In both cases, the colored waters will begin to sink to the bottom of the bowl. This is because the temperature of the water from the melting cube is colder and therefore more dense than the surrounding tap water, causing it to sink. However, the colored water from the salty cube should sink faster than the fresh water cube because the addition of salt makes it even more dense.
Each winter, in the far North Atlantic Ocean as new sea ice forms, the salt that is left behind in the ocean makes the water very dense. This dense water sinks to the ocean floor and is the "engine" for Great Ocean Conveyor's motion.
Building a Weather-Ready Nation
Differences in air density help develop thunderstorms. Cold, sinking air can displace warm air near the surface, leading to rising, relatively warmer air, which may drive the development of thunderstorms. This often occurs on the West Coast in winter as cold pools of sinking air accompany a low pressure system.
A Severe Thunderstorm Warning is an urgent announcement that a severe thunderstorm has been reported or is imminent and warns you to take cover. Severe thunderstorm warnings are issued by local National Weather Service offices. What you can do before a storm strikes...

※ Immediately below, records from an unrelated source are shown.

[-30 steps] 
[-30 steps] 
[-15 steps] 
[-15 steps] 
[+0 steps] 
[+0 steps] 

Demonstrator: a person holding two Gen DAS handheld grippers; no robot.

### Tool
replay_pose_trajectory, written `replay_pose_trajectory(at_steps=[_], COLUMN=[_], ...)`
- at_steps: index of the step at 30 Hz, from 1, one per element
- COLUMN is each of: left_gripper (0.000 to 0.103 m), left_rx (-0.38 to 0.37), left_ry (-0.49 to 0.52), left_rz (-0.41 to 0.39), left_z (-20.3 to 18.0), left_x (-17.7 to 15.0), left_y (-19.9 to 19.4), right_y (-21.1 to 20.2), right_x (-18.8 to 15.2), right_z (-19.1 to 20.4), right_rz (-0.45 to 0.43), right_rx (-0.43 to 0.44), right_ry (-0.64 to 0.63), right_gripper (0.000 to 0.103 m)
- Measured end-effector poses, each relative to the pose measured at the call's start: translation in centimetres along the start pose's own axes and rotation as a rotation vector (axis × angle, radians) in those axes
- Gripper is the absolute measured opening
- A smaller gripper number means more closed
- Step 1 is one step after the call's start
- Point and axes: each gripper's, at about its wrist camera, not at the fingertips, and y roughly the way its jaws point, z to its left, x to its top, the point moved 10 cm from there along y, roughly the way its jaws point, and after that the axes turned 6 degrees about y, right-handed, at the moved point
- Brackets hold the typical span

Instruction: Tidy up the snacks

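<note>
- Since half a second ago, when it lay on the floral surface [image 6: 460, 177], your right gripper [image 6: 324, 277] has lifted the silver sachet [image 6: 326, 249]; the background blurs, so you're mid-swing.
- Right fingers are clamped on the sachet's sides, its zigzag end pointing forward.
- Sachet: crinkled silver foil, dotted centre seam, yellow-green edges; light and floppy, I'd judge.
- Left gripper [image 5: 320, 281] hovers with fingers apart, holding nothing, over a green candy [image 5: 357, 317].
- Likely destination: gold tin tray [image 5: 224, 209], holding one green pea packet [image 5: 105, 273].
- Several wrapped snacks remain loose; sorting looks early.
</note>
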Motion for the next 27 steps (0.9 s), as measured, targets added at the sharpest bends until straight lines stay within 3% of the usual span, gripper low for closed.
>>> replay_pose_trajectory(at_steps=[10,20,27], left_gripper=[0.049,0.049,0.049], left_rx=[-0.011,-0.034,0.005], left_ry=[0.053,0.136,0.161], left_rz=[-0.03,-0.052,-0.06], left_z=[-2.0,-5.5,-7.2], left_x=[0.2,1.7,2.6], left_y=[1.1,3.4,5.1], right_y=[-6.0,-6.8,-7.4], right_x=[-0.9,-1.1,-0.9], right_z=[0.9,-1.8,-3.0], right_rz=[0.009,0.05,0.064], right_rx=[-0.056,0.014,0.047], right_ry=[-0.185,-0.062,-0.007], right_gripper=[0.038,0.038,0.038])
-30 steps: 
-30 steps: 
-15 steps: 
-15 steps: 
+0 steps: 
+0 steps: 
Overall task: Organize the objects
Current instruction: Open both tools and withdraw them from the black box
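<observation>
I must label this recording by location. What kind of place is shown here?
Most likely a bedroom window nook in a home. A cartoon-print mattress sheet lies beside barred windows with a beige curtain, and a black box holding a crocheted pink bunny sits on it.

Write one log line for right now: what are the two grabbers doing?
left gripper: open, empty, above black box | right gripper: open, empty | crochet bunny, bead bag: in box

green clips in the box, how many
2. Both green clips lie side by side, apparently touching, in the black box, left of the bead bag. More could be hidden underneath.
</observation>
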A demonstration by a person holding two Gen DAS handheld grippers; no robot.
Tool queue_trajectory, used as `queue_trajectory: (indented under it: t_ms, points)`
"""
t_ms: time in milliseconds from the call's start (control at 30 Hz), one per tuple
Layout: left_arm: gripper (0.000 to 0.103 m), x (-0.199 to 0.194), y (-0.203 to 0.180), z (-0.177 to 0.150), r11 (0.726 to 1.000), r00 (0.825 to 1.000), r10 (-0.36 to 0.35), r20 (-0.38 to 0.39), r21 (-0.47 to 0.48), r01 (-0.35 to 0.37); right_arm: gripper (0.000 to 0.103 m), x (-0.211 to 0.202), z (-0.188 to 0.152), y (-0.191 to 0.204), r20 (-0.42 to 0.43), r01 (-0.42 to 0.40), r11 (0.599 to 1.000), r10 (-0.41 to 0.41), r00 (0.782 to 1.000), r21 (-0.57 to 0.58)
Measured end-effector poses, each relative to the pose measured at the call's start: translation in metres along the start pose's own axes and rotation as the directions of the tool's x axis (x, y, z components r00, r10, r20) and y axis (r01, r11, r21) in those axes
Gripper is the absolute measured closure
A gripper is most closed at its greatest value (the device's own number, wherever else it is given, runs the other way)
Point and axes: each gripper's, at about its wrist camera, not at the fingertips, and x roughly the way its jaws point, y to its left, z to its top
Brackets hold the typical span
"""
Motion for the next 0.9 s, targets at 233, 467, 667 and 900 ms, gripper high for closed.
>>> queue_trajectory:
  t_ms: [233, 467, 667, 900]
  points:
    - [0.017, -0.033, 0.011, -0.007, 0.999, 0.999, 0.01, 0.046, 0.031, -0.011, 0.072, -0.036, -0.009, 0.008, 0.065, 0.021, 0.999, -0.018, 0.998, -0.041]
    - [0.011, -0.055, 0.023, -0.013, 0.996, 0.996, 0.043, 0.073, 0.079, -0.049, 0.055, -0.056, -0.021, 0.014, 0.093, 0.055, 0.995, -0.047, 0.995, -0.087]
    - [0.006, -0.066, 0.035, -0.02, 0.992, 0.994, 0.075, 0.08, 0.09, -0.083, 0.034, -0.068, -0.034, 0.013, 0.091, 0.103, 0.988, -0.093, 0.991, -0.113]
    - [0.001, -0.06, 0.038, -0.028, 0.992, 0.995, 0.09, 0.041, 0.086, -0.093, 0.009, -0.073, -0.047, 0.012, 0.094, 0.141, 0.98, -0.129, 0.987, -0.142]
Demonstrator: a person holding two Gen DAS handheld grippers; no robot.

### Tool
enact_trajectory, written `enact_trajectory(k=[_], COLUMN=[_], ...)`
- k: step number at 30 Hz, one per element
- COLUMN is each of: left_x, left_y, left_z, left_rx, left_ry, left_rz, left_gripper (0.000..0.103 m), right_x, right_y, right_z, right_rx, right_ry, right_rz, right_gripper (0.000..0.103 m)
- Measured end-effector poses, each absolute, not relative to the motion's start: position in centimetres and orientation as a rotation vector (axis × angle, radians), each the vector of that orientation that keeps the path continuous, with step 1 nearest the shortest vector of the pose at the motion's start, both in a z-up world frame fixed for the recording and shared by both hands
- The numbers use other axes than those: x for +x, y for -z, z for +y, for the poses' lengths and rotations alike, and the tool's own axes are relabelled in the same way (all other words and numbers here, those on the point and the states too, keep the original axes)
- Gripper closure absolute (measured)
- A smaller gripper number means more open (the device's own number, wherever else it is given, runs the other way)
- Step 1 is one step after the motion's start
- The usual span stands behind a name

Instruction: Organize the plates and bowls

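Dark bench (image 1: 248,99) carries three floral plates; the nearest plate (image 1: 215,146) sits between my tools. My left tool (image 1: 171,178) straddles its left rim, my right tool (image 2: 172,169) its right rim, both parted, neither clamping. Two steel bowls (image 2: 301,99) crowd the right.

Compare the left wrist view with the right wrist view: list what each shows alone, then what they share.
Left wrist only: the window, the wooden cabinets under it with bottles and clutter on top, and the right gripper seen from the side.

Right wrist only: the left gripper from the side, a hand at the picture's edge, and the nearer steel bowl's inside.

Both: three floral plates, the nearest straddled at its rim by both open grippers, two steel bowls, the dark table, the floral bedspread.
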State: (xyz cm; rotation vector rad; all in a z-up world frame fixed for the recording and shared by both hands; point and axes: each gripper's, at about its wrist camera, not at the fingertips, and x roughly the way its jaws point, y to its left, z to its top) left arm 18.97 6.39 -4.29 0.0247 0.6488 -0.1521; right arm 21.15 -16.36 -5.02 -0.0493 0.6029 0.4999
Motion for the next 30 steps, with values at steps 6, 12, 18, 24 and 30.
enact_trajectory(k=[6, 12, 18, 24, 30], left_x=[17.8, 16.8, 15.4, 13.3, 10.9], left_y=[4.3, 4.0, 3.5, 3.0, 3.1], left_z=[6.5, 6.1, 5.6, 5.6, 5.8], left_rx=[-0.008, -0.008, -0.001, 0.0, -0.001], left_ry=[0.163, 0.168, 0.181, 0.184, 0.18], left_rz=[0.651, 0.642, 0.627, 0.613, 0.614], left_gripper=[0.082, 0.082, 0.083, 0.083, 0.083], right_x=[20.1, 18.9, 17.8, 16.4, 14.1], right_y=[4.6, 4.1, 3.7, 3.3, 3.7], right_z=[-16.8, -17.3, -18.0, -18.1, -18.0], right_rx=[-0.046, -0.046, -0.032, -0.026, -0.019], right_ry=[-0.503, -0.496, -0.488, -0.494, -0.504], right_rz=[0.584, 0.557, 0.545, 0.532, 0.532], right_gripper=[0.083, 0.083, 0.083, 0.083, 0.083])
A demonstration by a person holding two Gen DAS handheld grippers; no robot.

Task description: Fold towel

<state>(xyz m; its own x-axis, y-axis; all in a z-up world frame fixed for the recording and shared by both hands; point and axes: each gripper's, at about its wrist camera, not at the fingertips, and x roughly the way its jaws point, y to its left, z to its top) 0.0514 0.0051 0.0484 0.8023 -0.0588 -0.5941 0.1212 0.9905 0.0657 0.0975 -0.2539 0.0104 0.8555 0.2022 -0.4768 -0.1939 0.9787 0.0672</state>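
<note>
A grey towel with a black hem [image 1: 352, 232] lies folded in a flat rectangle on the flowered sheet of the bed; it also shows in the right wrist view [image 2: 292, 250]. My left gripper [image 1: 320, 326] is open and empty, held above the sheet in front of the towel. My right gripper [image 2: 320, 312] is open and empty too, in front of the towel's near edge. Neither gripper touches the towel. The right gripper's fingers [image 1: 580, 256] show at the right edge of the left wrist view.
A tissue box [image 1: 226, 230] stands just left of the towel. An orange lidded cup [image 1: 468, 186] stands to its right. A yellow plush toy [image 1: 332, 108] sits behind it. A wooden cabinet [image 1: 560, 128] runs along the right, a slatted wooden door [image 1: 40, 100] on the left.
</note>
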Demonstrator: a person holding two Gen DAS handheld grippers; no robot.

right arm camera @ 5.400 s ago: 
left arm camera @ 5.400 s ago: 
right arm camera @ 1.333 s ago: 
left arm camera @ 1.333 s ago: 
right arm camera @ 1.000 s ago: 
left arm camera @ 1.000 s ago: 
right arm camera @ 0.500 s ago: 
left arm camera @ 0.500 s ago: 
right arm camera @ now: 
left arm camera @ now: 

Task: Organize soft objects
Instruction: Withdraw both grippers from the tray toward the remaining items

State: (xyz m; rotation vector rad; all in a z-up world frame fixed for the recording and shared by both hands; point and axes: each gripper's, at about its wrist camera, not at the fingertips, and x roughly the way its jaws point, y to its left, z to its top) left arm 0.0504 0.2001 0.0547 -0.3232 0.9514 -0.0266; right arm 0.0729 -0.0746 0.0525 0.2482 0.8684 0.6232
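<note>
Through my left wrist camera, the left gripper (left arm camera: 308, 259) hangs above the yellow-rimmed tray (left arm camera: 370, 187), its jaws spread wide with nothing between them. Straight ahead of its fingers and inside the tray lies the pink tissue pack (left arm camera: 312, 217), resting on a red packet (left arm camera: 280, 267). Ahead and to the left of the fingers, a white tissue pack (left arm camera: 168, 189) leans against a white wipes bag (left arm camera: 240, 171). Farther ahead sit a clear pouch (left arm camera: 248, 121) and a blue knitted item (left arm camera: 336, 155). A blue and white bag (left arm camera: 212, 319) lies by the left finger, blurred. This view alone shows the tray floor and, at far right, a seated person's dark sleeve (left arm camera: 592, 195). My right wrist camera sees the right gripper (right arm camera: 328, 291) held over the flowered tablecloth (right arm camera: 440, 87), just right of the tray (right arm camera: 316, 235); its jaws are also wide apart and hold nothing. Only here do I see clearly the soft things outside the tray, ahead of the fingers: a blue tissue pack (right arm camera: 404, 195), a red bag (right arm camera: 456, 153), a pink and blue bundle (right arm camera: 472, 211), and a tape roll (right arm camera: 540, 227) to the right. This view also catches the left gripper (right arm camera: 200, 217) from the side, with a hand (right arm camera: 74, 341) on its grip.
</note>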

- Know the county you live in and the names of the major nearby cities or towns. Severe weather warnings and statements are issued by county and reference major cities.
- Check the latest weather forecast and hazardous weather outlook.
- Watch for signs of an approaching thunderstorm.
- If a storm is approaching, keep a NOAA Weather Radio and/or AM/FM radio with you.
- Postpone outdoor activities if thunderstorms are imminent. This is the best way to avoid being caught in a dangerous situation.